Sunday, December 22, 2024
spot_img
HomeLifestyleWhat Makes Chocolate So Appealing May Also Make It Bad

What Makes Chocolate So Appealing May Also Make It Bad

During the process of making chocolate, cocoa beans are roasted to help enhance the smell and taste. However, new molecules are formed during this process such as α,β-unsaturated carbonyls when they react with other ingredients under high temperatures. This class of molecules is highly reactive and can be potentially genotoxic, meaning that they can cause DNA damage. 

Carbonyls are naturally found in many foods, and they are also used as flavoring additives. Some carbonyls have also been banned in the European Union such as the buttery-tasting furan-2(5H)-one. To better understand how these molecules form naturally and whether they are present in harmful levels the researchers tested chocolates and other sweet treats for 10 different α,β-unsaturated carbonyls. Some of the carbonyls tested have been confirmed to be safe by the European Food Safety Authority and others are still under evaluation. 

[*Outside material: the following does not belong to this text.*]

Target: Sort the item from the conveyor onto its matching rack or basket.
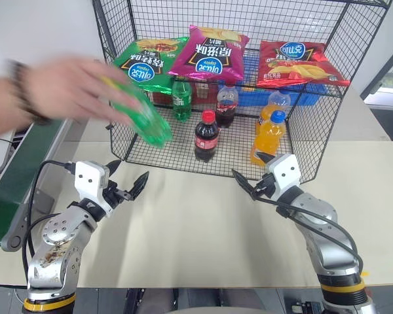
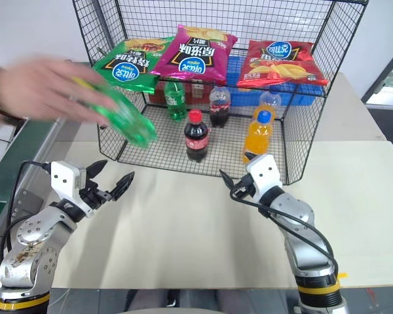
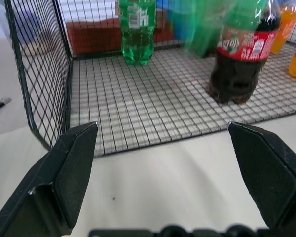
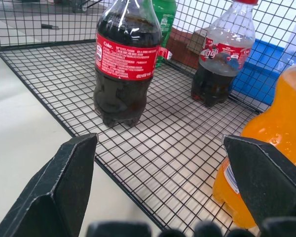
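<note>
A person's hand [image 1: 65, 88] holds the item [image 1: 143, 116], a clear-green bottle with a yellowish cap end, blurred and tilted. It hangs in the air at the left front corner of the black wire rack [image 1: 118, 59], just above the lower mesh floor [image 1: 173, 149]. The item shows as a green blur [image 3: 207, 24] in the left wrist view. My left gripper [image 1: 128, 180] stands open over the table, below the item and apart from it. My right gripper [image 1: 249, 178] stands open in front of the rack's right half. The conveyor [image 1: 16, 167] runs along the far left.
On the lower tier stand a green-capped green bottle [image 1: 181, 99], a cola bottle [image 1: 206, 136], a second dark bottle [image 1: 226, 104] and two orange bottles [image 1: 268, 134]. Three chip bags [image 1: 208, 52] lie on the upper tier. A blue crate [image 1: 285, 98] sits behind. The beige table [image 1: 196, 229] spreads in front.
</note>
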### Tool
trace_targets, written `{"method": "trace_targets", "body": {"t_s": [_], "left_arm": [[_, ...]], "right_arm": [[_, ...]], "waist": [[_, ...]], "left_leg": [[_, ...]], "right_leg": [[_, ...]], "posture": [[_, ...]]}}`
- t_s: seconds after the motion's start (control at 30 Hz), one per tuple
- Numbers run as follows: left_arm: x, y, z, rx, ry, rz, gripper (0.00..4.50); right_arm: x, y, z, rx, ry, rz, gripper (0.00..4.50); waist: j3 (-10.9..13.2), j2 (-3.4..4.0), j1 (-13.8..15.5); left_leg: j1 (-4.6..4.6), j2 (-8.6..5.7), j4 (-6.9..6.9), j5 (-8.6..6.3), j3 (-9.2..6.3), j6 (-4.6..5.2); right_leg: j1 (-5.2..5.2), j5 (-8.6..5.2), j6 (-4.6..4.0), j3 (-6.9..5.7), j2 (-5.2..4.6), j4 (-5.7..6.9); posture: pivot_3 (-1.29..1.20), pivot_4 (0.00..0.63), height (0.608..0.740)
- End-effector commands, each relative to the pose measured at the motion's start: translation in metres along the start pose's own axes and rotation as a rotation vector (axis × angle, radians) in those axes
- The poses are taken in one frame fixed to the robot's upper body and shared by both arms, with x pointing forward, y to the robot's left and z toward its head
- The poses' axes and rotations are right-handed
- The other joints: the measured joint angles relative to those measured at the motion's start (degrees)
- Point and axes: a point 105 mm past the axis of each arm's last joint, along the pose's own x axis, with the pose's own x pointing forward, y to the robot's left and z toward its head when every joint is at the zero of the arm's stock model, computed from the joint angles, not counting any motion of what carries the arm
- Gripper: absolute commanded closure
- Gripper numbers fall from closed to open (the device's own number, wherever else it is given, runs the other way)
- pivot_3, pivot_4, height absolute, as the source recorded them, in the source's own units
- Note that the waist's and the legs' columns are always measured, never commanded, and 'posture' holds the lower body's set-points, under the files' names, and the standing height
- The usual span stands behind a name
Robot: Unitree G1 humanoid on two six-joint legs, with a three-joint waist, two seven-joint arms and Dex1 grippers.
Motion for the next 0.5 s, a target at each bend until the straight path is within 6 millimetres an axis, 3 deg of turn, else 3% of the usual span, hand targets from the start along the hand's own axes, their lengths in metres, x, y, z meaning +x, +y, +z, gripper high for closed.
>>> {"method": "trace_targets", "body": {"t_s": [0.03, 0.13, 0.3, 0.5], "left_arm": [[-0.011, 0.004, 0.013, 0.019, -0.039, 0.043, 0.00], [-0.018, 0.007, 0.012, 0.016, -0.031, 0.095, 0.00], [-0.032, 0.033, 0.015, -0.012, -0.042, 0.251, 0.00], [-0.040, 0.040, 0.013, -0.035, -0.035, 0.293, 0.00]], "right_arm": [[0.001, 0.008, 0.026, -0.021, -0.087, 0.075, 0.05], [0.004, 0.013, 0.030, -0.001, -0.100, 0.127, 0.05], [0.017, 0.020, 0.042, 0.016, -0.133, 0.199, 0.05], [0.026, 0.022, 0.051, 0.005, -0.157, 0.237, 0.05]], "waist": [[0.00, 0.00, 0.05], [0.00, 0.00, 0.01], [0.01, -0.01, 0.02], [0.01, -0.02, 0.20]], "left_leg": [[0.00, 0.02, 0.00, 0.00, 0.00, 0.00], [0.00, 0.02, 0.01, 0.00, -0.01, 0.00], [0.00, 0.03, 0.01, 0.00, -0.03, 0.00], [0.00, 0.00, 0.01, 0.00, -0.04, 0.00]], "right_leg": [[0.00, 0.00, 0.00, 0.00, 0.00, 0.00], [0.00, 0.00, 0.00, 0.00, 0.00, 0.00], [0.01, 0.00, 0.00, -0.01, 0.01, 0.00], [0.00, 0.00, 0.00, -0.03, -0.01, 0.00]], "posture": [[0.00, 0.150, 0.740], [0.00, 0.150, 0.740], [0.00, 0.150, 0.740], [0.00, 0.150, 0.740]]}}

The researchers report that after creating their own chocolate, α,β-unsaturated carbonyls formed during roasting and after the addition of cocoa butter. However, the concentrations were found to remain too low to pose any health concerns from consuming the chocolates. 

Then the team screened 22 commercially available packaged desserts, including crepes, waffles, cakes, and biscuits, either with or without chocolate. The team reported finding even lower concentrations of nine of the 10 carbonyls compared to the chocolates.

However, the remaining carbonyl, genotoxic furan-2(5H)-one, was found in much higher concentrations within the crepe and cake samples, reaching up to 4.3 milligrams per kilogram. Since the recommended threshold for genotoxic substances is 0.15 micrograms per day, consuming these desserts could exceed that limit.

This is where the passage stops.